Source material
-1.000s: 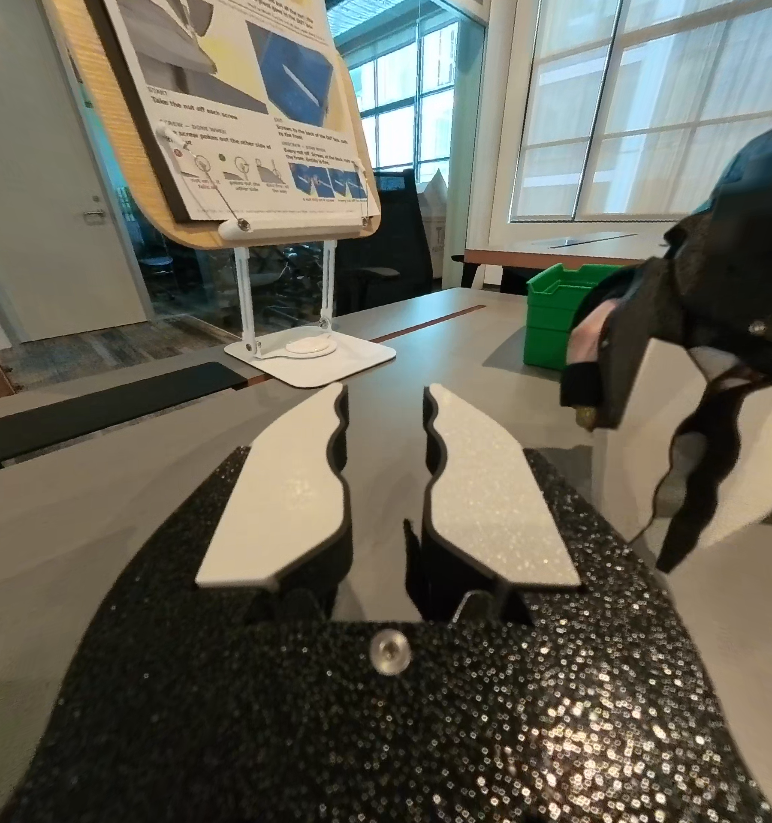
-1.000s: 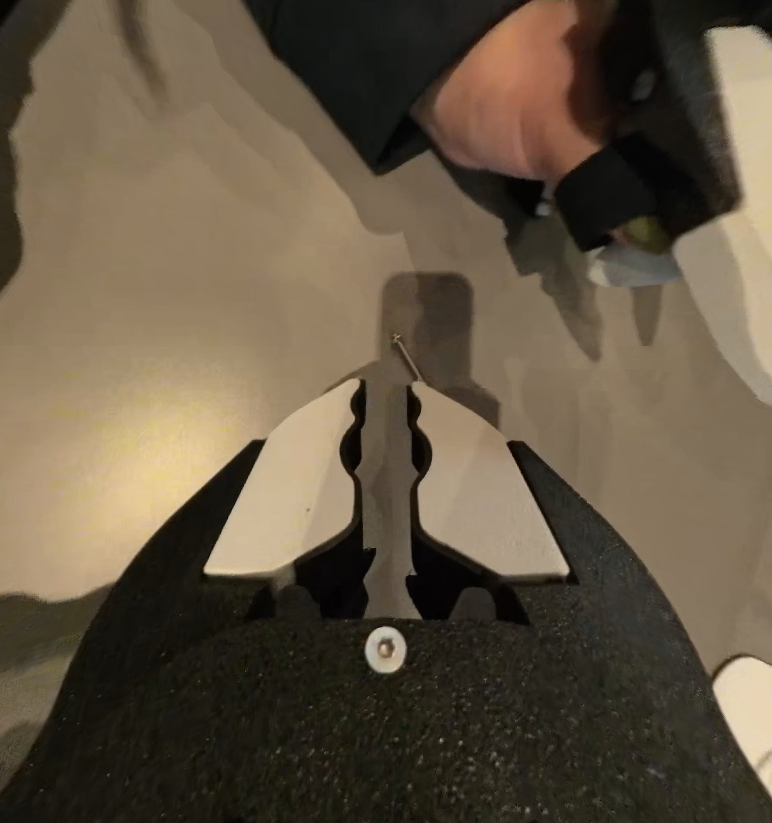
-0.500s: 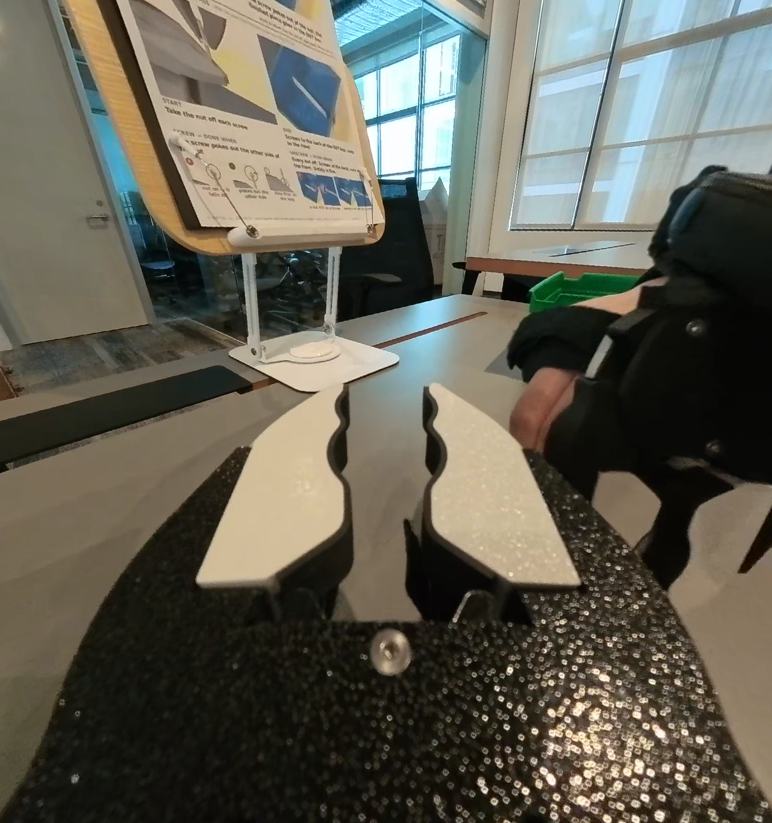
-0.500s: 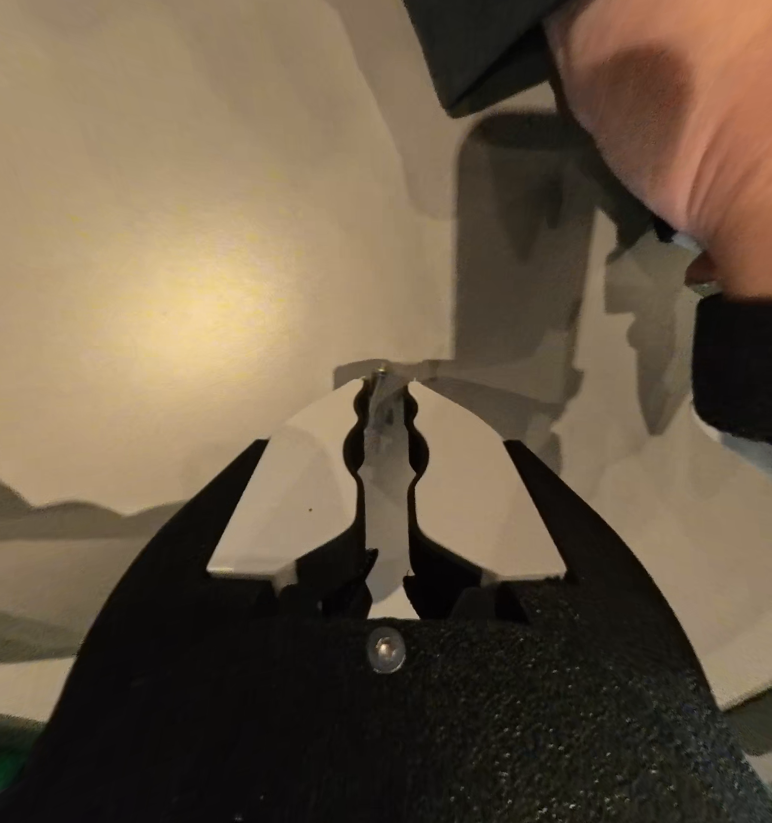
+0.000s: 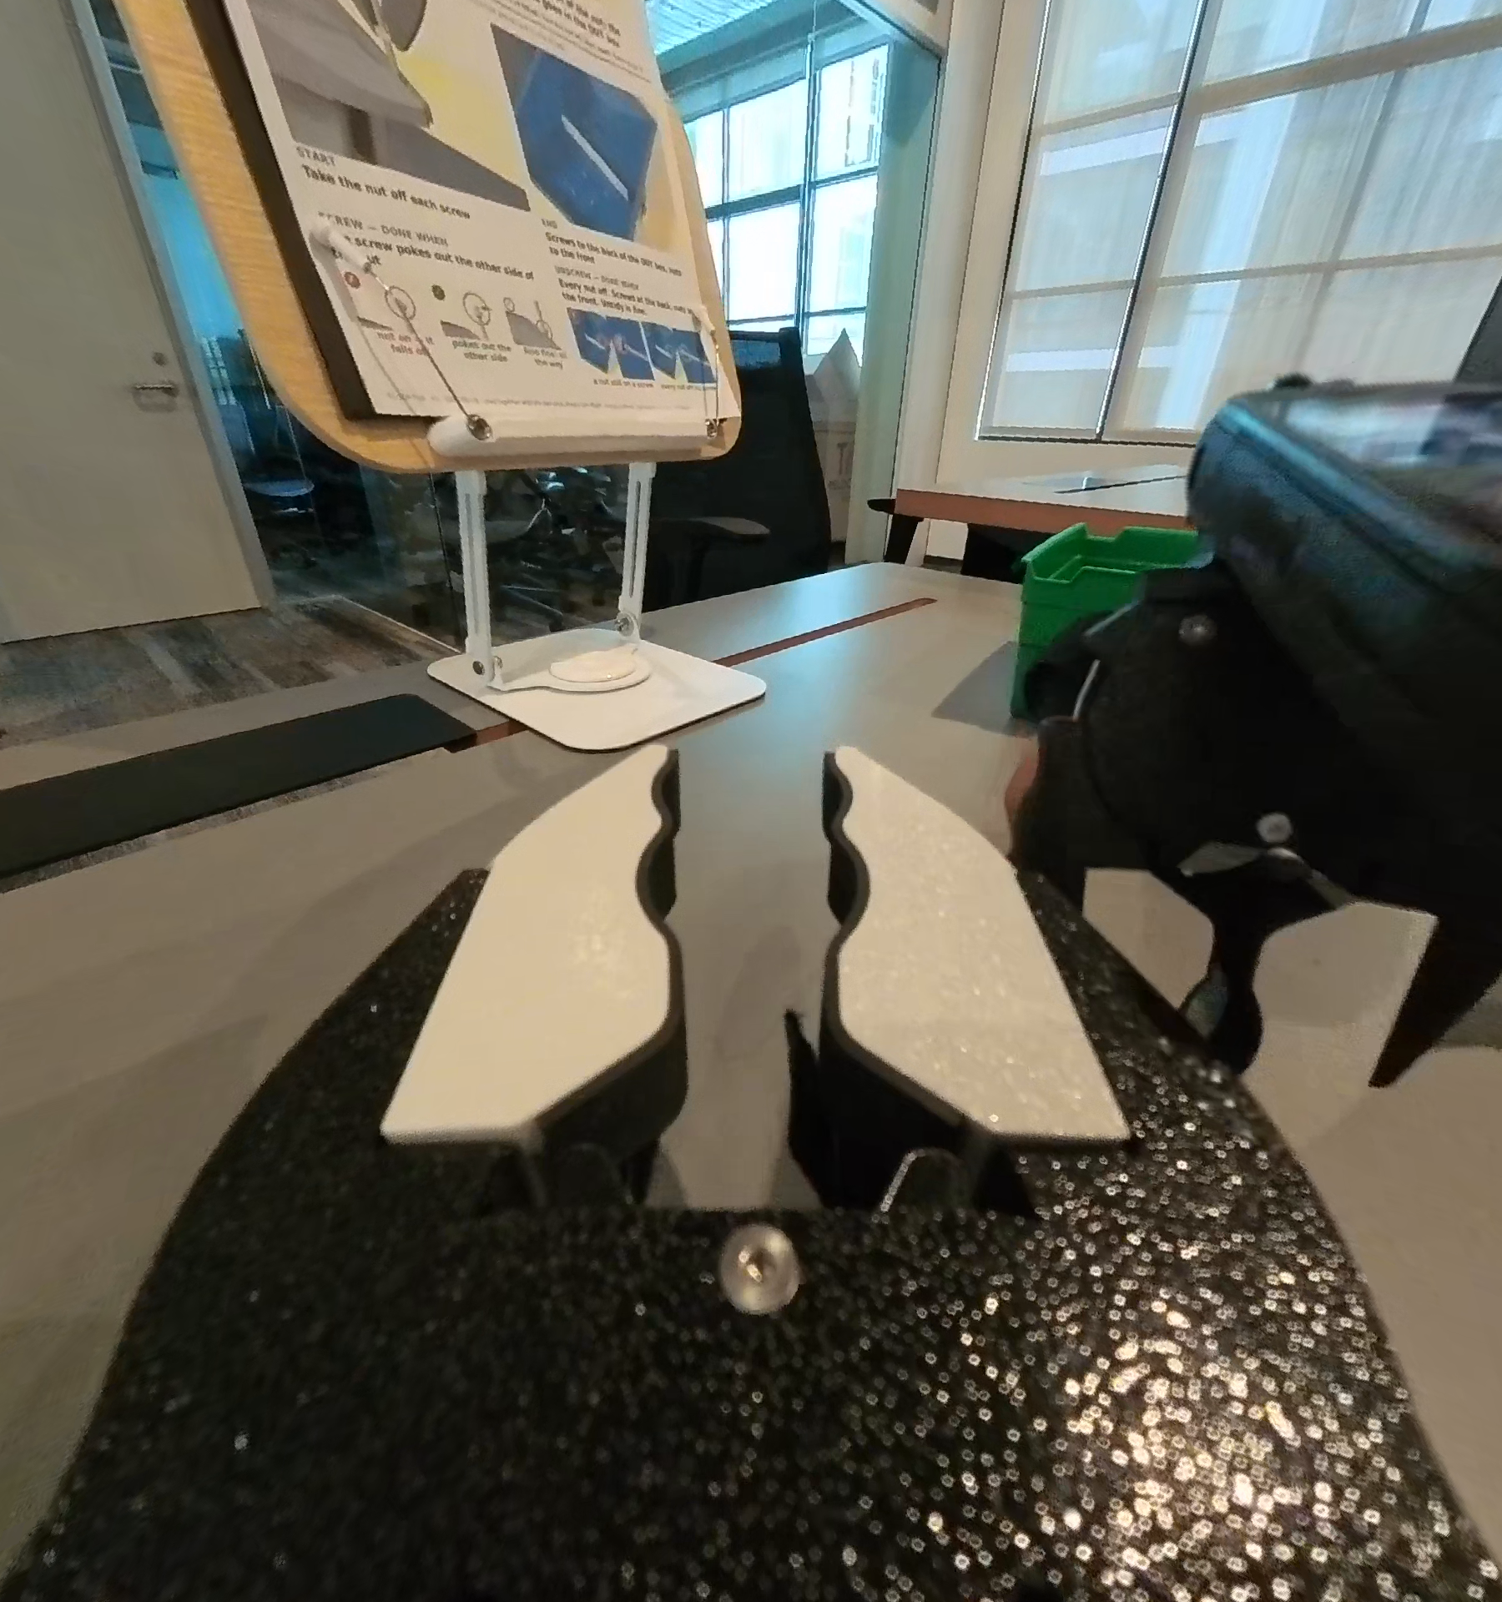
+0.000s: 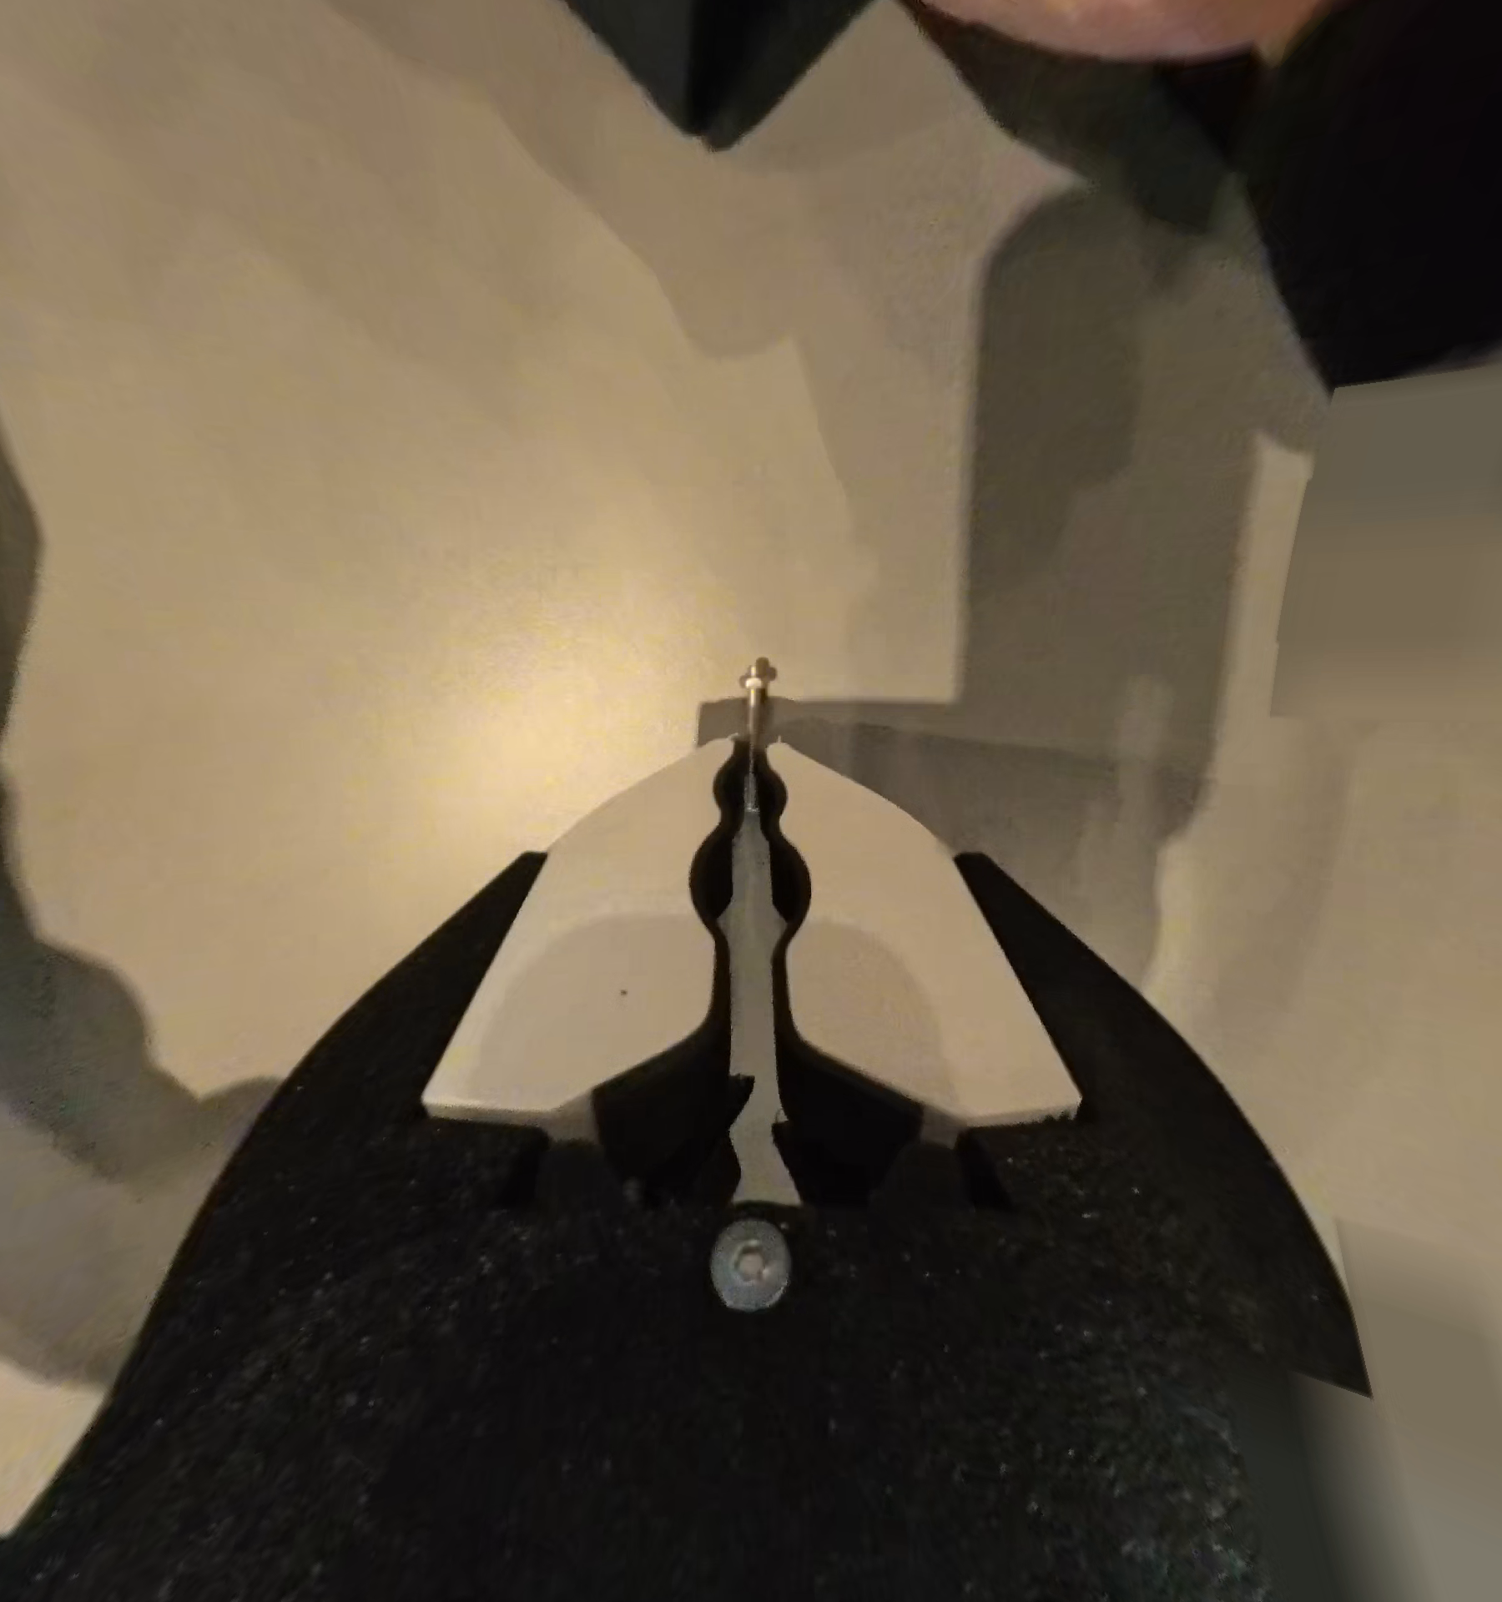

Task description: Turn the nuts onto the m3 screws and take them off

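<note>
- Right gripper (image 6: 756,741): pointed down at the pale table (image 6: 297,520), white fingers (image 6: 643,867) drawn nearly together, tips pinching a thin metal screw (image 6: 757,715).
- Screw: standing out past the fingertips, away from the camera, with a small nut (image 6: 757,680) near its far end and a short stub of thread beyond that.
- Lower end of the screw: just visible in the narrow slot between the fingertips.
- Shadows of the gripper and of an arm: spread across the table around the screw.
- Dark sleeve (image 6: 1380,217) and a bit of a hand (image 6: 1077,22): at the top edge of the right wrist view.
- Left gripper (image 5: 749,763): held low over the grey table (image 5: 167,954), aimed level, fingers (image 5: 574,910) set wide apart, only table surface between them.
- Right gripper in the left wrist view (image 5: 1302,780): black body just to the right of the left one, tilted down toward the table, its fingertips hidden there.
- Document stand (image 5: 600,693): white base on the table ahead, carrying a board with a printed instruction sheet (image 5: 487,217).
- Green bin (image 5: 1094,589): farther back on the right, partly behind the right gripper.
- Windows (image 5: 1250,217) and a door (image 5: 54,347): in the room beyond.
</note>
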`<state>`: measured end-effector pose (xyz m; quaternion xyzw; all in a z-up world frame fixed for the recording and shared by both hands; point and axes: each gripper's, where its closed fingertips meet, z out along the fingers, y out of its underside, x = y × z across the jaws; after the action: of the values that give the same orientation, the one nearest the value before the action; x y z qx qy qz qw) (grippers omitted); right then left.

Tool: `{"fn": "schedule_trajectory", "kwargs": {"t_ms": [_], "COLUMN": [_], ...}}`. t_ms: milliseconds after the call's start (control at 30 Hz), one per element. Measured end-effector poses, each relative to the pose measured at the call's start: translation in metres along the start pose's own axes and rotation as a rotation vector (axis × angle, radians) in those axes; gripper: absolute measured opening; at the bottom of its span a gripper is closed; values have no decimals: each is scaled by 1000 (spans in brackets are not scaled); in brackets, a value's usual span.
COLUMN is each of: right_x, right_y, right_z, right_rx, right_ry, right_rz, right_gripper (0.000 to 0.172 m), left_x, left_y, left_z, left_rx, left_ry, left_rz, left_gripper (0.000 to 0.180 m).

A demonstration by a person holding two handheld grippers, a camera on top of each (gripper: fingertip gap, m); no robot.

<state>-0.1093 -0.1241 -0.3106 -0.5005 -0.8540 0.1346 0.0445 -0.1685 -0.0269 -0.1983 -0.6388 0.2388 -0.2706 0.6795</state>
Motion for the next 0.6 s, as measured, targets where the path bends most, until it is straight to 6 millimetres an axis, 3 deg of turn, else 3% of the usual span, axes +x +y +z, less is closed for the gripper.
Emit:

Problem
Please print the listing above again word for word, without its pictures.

Result below
-1.000s: 
-1.000s: 
-0.500s: 
-0.500s: 
+0.000s: 
+0.000s: 

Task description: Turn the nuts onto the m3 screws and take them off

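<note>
- Right gripper (image 6: 756,741): pointed down at the pale table (image 6: 297,520), white fingers (image 6: 643,867) drawn nearly together, tips pinching a thin metal screw (image 6: 757,715).
- Screw: standing out past the fingertips, away from the camera, with a small nut (image 6: 757,680) near its far end and a short stub of thread beyond that.
- Lower end of the screw: just visible in the narrow slot between the fingertips.
- Shadows of the gripper and of an arm: spread across the table around the screw.
- Dark sleeve (image 6: 1380,217) and a bit of a hand (image 6: 1077,22): at the top edge of the right wrist view.
- Left gripper (image 5: 749,763): held low over the grey table (image 5: 167,954), aimed level, fingers (image 5: 574,910) set wide apart, only table surface between them.
- Right gripper in the left wrist view (image 5: 1302,780): black body just to the right of the left one, tilted down toward the table, its fingertips hidden there.
- Document stand (image 5: 600,693): white base on the table ahead, carrying a board with a printed instruction sheet (image 5: 487,217).
- Green bin (image 5: 1094,589): farther back on the right, partly behind the right gripper.
- Windows (image 5: 1250,217) and a door (image 5: 54,347): in the room beyond.
</note>
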`<state>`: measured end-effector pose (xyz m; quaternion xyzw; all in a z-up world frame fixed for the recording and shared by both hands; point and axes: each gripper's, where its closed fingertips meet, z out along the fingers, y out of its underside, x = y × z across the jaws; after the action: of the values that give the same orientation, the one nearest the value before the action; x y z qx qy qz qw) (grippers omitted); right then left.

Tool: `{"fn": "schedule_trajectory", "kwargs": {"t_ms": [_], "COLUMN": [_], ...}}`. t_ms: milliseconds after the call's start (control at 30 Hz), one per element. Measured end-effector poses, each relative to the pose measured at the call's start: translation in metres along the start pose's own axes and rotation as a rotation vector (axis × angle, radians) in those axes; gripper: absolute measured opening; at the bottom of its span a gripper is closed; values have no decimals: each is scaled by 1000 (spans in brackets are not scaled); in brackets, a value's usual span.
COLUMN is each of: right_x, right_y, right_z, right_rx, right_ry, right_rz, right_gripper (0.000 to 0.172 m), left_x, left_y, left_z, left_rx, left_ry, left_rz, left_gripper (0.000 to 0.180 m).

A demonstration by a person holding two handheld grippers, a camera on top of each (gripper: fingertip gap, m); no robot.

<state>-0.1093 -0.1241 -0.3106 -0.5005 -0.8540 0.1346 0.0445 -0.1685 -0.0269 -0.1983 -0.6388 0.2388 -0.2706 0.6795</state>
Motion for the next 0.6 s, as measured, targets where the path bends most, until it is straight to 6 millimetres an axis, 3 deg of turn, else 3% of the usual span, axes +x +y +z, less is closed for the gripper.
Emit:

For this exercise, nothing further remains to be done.